# [Work order]
Search the listing below for the string "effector" and copy every line where it occurs.

# [Data provided]

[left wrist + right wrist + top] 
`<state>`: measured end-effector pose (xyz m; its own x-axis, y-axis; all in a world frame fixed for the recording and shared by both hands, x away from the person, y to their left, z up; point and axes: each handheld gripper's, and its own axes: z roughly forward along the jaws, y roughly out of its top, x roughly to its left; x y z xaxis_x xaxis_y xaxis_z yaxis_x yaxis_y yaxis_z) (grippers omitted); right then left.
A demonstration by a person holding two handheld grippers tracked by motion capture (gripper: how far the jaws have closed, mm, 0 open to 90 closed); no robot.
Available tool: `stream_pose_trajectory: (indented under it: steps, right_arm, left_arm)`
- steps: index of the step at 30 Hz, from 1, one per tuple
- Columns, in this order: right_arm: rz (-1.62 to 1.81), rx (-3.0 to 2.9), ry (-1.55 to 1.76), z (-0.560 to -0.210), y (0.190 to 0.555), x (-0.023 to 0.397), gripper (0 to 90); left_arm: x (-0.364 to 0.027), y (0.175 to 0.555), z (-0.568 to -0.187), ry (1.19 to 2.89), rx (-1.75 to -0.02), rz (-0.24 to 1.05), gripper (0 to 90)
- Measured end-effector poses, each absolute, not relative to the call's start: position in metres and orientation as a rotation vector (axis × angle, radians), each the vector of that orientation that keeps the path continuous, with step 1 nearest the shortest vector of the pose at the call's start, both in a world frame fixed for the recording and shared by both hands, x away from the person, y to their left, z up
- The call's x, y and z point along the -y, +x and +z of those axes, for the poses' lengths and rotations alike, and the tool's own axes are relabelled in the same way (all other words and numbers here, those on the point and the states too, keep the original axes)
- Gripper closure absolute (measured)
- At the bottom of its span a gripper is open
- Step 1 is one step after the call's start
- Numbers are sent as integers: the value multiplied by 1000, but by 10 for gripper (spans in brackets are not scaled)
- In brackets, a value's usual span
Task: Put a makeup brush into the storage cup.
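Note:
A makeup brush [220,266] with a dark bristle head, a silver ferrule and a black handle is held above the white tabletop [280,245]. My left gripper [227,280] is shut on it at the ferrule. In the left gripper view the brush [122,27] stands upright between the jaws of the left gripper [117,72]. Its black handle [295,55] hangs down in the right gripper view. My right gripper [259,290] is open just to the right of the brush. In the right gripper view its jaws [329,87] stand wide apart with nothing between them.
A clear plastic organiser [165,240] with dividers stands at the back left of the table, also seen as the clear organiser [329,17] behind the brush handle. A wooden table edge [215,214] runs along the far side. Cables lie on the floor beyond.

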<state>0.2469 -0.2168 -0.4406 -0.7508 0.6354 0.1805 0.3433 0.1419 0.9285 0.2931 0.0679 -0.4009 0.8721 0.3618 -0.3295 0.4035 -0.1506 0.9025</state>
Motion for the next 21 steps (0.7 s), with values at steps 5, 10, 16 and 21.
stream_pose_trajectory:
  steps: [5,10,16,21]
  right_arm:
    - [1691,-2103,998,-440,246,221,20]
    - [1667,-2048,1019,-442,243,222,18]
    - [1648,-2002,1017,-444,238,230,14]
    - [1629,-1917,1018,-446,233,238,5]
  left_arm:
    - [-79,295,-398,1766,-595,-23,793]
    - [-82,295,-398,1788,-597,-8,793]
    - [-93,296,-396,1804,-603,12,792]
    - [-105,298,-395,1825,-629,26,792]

# [Response to this task]
`<state>`: measured end-effector pose (xyz m; its own x-axis, y-axis; all in a world frame fixed for the recording and shared by both hands, x away from the person, y to their left, z up; point and axes: each handheld gripper's, and its own axes: z roughly forward along the jaws, y roughly out of its top, x roughly to its left; x y z xaxis_x xaxis_y xaxis_z yaxis_x yaxis_y yaxis_z) (grippers omitted); right then left.
- Measured end-effector poses, each absolute, not relative to the call's start: position in metres and orientation as a rotation vector (axis × angle, radians), each the vector of that orientation that keeps the path continuous, with step 1 nearest the shortest vector of the pose at the call's start, both in a world frame fixed for the recording and shared by both hands, x away from the person, y to their left, z up

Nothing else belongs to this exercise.